愛なき政略結婚は愛のはじまりでした
「雅。今回のことはすべて君のおかげだ。君に感謝の贈り物をしたい」

 清隆の申し出に雅は慌てて首を振る。カスミソウのことがわかったのは偶然であって、こんな結果になることを予測していたわけではない。それに、雅はただ勢津子に喜んでほしかっただけなのだ。それを感謝の贈り物だなんて大袈裟である。

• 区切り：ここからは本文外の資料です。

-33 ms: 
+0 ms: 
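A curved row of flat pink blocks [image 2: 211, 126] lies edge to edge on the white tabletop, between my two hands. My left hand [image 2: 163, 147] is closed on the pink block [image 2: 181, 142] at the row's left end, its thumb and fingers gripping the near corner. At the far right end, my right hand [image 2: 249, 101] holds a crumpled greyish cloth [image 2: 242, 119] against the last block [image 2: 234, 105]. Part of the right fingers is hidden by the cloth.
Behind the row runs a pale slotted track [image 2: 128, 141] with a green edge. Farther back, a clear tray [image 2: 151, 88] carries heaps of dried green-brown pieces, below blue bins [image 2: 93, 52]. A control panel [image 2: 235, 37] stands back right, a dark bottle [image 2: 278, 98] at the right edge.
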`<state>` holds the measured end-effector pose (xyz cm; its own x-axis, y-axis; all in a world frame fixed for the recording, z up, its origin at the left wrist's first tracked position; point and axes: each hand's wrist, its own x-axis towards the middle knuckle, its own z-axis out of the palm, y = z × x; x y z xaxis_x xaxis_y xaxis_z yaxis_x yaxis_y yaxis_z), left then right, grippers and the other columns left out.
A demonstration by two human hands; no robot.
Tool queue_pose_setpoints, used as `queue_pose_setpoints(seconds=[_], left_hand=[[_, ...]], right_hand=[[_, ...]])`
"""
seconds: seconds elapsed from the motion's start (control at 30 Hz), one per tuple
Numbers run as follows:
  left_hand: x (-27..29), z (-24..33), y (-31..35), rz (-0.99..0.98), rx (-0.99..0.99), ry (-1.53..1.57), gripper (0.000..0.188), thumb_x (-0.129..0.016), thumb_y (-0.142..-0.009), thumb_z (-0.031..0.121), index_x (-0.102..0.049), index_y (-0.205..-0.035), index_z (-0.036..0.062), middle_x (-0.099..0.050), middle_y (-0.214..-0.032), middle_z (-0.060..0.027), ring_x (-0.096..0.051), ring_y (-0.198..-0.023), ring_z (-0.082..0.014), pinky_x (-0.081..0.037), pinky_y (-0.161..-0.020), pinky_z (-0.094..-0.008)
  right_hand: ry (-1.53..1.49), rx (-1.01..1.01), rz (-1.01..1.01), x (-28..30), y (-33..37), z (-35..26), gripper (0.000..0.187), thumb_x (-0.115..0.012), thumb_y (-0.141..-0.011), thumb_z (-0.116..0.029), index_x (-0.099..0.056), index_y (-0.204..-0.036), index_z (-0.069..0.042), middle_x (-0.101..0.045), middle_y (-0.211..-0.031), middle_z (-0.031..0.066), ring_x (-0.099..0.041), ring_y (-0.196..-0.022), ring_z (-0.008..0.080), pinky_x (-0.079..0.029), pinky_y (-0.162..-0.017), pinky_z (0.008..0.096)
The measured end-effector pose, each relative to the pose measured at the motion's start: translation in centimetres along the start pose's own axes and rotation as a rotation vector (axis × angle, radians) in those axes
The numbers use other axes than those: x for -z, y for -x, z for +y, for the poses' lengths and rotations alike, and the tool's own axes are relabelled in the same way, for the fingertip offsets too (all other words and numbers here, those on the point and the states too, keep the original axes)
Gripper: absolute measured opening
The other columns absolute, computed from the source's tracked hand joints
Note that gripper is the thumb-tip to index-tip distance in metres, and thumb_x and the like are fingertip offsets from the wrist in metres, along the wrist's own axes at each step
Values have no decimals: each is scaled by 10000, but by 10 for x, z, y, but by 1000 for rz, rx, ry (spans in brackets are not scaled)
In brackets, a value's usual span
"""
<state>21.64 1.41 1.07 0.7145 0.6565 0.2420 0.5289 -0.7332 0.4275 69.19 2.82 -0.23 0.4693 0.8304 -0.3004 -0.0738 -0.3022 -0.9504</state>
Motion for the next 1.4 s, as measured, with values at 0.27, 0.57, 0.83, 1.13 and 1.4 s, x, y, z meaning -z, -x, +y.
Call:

「いえ、私は奥様に喜んでいただけたらと思っただけですから」
「それでも、君のおかげで私はいい話を持ち帰ることができたんだ。だから、これを受け取ってほしい」
「え?」

 清隆は突然何かのケースを取りだしたかと思うと、それを開けて雅へ見せてくる。

 その中身を見てみれば、そこには薄青色の宝石がはめ込まれたネックレスが入っていた。その色を見てすぐにピンとくる。これは雅の誕生石であるアクアマリンだろう。それが本当に雅のために用意したものなのだとわかる。

 けれど、今日の出来事への贈り物だとしたら、清隆はいつこれを用意したのだろうか。そんな疑問を抱いていれば、「帰りに寄ったところで選んできた」と言われて、すぐに謎が解けた。

 帰宅途中に清隆が寄りたいところがあると言って、一度車を降りてどこかへと行ってしまった時間があったのだ。雅は車の中で待っていたから気づかなかったが、そのタイミングで購入していたらしい。

 その清隆の行動力にも驚くが、本当に雅へ贈り物をしようとしてくれていることに何よりも驚く。